INSTRUCTIONS TO FOLLOW: Your job is to transcribe the material exactly. Keep every line.

AVAILABLE DATA:
════════════════════

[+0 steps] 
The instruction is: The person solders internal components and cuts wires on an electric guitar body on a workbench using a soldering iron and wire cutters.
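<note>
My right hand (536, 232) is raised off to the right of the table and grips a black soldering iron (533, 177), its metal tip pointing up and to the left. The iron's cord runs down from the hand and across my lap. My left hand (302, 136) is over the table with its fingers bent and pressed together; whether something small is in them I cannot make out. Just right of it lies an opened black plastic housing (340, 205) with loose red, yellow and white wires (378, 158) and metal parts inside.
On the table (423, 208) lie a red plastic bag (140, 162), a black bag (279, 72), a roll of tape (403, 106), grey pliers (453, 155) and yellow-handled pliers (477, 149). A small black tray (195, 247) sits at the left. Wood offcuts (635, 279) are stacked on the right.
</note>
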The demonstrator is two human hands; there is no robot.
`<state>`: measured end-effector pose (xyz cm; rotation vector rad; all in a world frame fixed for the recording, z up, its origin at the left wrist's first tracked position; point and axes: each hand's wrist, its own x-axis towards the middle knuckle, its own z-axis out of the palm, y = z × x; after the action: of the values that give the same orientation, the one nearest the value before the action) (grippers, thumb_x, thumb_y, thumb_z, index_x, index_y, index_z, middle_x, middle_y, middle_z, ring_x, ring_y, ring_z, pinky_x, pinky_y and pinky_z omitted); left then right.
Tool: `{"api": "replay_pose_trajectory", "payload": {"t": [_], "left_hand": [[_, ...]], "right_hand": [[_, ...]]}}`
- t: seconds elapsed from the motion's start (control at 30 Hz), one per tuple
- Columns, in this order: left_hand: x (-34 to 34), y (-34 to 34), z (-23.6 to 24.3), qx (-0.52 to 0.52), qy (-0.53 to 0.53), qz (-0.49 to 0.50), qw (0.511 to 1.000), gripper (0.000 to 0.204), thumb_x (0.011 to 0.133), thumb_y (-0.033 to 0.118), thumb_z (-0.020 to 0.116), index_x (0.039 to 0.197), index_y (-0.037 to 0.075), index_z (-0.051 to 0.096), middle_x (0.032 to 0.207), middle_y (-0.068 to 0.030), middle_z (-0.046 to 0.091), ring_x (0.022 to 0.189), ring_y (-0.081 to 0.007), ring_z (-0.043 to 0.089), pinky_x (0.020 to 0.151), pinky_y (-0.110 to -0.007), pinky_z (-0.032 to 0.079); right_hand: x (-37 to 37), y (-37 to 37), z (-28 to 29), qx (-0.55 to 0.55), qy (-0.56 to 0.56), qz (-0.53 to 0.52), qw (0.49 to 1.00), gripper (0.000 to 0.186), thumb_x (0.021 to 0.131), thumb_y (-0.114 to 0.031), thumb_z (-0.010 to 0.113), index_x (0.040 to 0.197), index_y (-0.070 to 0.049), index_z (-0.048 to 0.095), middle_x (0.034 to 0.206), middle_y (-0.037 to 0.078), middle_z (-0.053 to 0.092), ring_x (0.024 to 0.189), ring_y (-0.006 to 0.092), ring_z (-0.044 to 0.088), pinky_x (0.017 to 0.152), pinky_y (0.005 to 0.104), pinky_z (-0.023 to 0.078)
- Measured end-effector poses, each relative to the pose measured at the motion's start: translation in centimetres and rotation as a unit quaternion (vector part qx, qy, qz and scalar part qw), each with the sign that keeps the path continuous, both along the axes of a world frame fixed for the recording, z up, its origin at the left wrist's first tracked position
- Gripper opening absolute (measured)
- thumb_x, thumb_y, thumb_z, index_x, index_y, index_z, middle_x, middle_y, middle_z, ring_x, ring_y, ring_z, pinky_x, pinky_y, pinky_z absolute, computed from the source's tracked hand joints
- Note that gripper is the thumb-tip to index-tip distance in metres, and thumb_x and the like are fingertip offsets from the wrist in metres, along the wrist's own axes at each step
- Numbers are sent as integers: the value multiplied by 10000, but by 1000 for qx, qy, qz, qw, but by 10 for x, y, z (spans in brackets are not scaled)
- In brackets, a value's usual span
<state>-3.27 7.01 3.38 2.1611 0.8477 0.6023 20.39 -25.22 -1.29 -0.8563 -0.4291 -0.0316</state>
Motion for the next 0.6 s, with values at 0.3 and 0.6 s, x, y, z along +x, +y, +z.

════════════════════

OUTPUT OF THE EXERCISE:
[+0 steps] 
The instruction is: The person solders internal components and cuts wires on an electric guitar body on a workbench using a soldering iron and wire cutters.
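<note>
My right hand (536, 232) is raised off to the right of the table and grips a black soldering iron (533, 177), its metal tip pointing up and to the left. The iron's cord runs down from the hand and across my lap. My left hand (302, 136) is over the table with its fingers bent and pressed together; whether something small is in them I cannot make out. Just right of it lies an opened black plastic housing (340, 205) with loose red, yellow and white wires (378, 158) and metal parts inside.
On the table (423, 208) lie a red plastic bag (140, 162), a black bag (279, 72), a roll of tape (403, 106), grey pliers (453, 155) and yellow-handled pliers (477, 149). A small black tray (195, 247) sits at the left. Wood offcuts (635, 279) are stacked on the right.
</note>
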The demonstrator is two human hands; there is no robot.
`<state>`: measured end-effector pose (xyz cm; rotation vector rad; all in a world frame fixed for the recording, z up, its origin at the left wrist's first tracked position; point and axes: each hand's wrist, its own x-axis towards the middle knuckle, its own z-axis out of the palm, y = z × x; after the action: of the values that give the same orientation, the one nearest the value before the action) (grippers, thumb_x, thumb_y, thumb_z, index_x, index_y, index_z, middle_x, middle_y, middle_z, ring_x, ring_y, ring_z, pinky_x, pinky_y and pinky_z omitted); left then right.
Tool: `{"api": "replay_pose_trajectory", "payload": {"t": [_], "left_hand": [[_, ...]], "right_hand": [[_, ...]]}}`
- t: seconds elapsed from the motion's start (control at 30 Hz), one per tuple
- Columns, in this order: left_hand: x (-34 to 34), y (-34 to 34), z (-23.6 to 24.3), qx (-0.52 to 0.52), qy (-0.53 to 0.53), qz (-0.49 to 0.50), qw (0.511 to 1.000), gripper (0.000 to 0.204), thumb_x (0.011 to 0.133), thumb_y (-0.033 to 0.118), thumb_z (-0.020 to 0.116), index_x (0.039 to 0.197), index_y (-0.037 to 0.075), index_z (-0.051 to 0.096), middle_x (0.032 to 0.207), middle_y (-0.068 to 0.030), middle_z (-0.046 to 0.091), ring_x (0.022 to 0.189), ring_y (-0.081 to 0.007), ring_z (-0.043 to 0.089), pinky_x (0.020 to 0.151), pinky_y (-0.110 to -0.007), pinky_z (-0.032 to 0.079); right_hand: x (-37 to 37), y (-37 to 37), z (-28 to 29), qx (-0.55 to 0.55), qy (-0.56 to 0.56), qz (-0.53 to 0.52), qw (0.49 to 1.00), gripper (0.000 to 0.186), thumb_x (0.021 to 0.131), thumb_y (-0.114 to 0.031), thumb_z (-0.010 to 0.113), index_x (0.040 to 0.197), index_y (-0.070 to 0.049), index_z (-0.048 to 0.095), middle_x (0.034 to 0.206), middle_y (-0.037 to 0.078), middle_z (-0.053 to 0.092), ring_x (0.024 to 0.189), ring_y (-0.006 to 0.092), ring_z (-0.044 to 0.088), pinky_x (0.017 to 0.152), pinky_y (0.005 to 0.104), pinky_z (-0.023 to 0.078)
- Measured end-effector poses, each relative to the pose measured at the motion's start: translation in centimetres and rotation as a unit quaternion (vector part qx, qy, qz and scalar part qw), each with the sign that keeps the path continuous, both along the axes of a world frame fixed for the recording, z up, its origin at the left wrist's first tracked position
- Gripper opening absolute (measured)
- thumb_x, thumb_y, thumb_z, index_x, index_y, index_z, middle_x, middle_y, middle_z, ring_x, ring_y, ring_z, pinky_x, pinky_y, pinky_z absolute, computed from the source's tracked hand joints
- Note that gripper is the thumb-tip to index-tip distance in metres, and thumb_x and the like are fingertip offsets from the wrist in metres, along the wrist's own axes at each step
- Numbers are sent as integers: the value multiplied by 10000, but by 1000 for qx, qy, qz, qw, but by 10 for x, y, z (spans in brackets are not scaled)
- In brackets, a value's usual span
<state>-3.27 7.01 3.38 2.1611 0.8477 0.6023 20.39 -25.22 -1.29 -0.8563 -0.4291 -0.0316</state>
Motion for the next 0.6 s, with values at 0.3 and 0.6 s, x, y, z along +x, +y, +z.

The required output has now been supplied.